Endogenous Cog1 Is Long-Lived If No Other Cog1 Is Coexpressed In a Cell

To address the degradation of endogenous Cog1, we replaced, through in vivo recombination, the chromosomal COG1 with an otherwise identical DNA segment that expressed the C-terminally triply ha-tagged MD-Cog1wt ( MD-Cog13hawt) from the endogenous PCOG1 promoter. Remarkably, in cells expressing solely the endogenous MD-Cog13hawt, it was much more stable than the triply flag-tagge MD-Cog13fwt overexpressed from the PCUP1 promoter. Specifically, less than 10% of the endogenous MD-Cog13hawt was degraded during 2 hrs of CHX-chase, in contrast to degradation of the bulk of overexpressed MD-Cog13fwt (Figure 3A vs., for example, Figure 1A, F). In addition, the metabolic stability of endogenous MD-Cog13hawt remained unaltered in naa20Δ cells lacking the cognate NatB Nt-acetylase, in contrast to a strong stabilization of the (short-lived) overexpressed MD-Cog13fwt in the absence of NatB (Figure 3A, B vs. Figures 1C, S3A, and S3C). The reason for this striking difference in stability between the endogenous Cog1 and overexpressed Cog1 was identified through the subunit decoy technique, as described below.

Subunit Decoy Technique Reveals the Cause of Stability of Endogenous Cog1

The results described so far suggested that the stability of endogenous MD-Cog1wt (Figure 3A) stems from sequestration of its Ac/N-degron by other COG subunits during the assembly of the degradation-resistant COG complex. We addressed this possibility by an approach termed the subunit decoy technique. First, a C-terminally epitope-tagged protein of interest is expressed at its endogenous level from its native chromosomal location and transcriptional promoter. Second, the same protein but C-terminally tagged with a different epitope is also expressed in these cells, as described in Figure 4A.

Figure 4. Subunit Decoy Technique and the Cause of Stability of Endogenous Cog1.

Figure 4

(A) The subunit decoy technique. “CogX” denotes a Cog1-interacting COG subunit (Cog2 or Cog3) that can shield the Ac/N-degron of Cog1. “Normally expressed” refers to levels of expression from endogenous promoters and chromosomal loci. The normally expressed Cog1-tag1 bears a C-terminal tag denoted as “tag1”, whereas the otherwise identical but overexpressed Cog1-tag2 decoy bears a different C-terminal tag (“tag2”). In the absence of decoy, the bulk of (normally expressed) Cog1-tag1 would occur as a CogX-Cog1-tag1 complex in which the Ac/N-degron of Cog1 is largely sequestered. By contrast, in the presence of overexpressed Cog1-tag2 decoy, the bulk of both Cog1-tag1 and Cog1-tag2 would not be in the complex with CogX (i.e., their Ac/N-degron would be active), given relatively low levels of a (normally expressed) CogX “shielding” protein.

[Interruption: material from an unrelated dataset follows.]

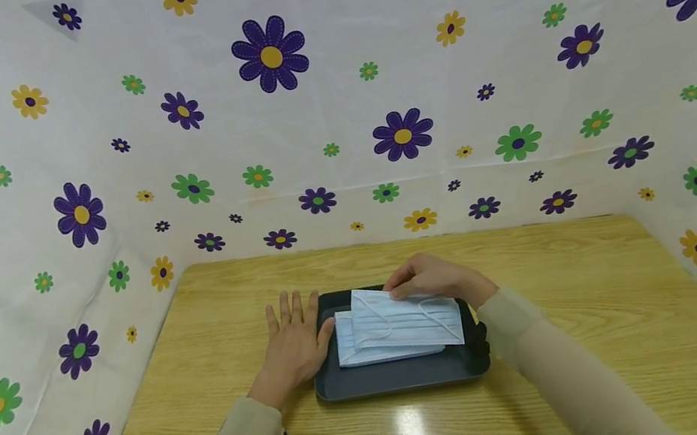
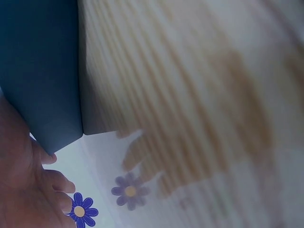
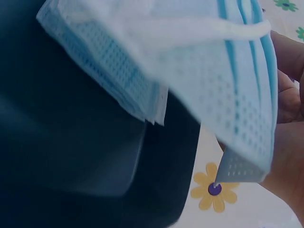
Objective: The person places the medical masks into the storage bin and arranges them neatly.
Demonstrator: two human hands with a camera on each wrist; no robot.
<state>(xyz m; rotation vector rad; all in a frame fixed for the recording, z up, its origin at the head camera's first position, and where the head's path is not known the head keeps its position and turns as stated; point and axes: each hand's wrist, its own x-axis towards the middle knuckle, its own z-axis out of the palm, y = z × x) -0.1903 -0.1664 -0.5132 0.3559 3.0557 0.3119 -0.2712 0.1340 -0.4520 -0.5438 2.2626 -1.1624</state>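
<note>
A dark tray (image 1: 401,378) lies on the wooden table, holding a stack of light-blue face masks (image 1: 345,340). My right hand (image 1: 437,279) pinches the top edge of one face mask (image 1: 409,320), which is raised at a slant over the stack. In the right wrist view this held mask (image 3: 204,71) hangs with its ear loop towards the camera, the stack (image 3: 109,61) below it. My left hand (image 1: 293,344) lies at the tray's left side, fingers straight and thumb against the rim; the left wrist view shows its fingers beside the tray wall (image 2: 40,71).
The wooden table (image 1: 599,330) extends on both sides of the tray. A white cloth (image 1: 332,113) printed with flowers stands behind the table and along its left and right sides. A small black object (image 1: 477,338) shows by the tray's right edge, near the right wrist.
</note>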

(B) Lane M and red stars, Mr markers of 37, 50, and 100 kDa, respectively. Lanes 1–4, stability of endogenous MD-Cog113mycwt (C-terminally tagged with 13 myc epitopes) in the absence of the MD-Cog13fwt decoy (C-terminally tagged with 3 flag epitopes). CHX-chase with MD-Cog113mycwt expressed from the chromosomal COG1 locus and the native PCOG1 promoter in wt cells in the presence of vector alone. Lanes 5–8, same as lanes 1–4 but cells carried a plasmid that expressed the MD-Cog13fwt decoy from the PADH1 promoter. An asterisk denotes a protein crossreacting with anti-flag.

(C) Quantification of data in B. ◆, endogenous MD-Cog113mycwt in wt cells that did not express the MD-Cog13fwt decoy. ■, endogenous MD-Cog113mycwt in wt cells that expressed MD-Cog13fwt .

(D) Same as in C but with wt and naa20Δ cells expressing the endogenous MD-Cog13hawt in 2% galactose, i.e., in the presence of the coexpressed MD-Cog13fwt decoy. Immunoblotting with anti-ha, specific for MD-Cog13hawt .

(E) Same as in D but also probed (in a parallel immunoblot) with anti-flag, specific for MD-Cog13fwt .

(F) Quantification of data in D, E. ◆, endogenous MD-Cog13hawt in wt cells grown in 2% glucose. ■, endogenous MD-Cog13hawt in wt cells grown in 2% galactose, i.e., in the presence of the MD-Cog13fwt decoy. ▲, MD-Cog13fwt decoy. See also Figures S4 and S5.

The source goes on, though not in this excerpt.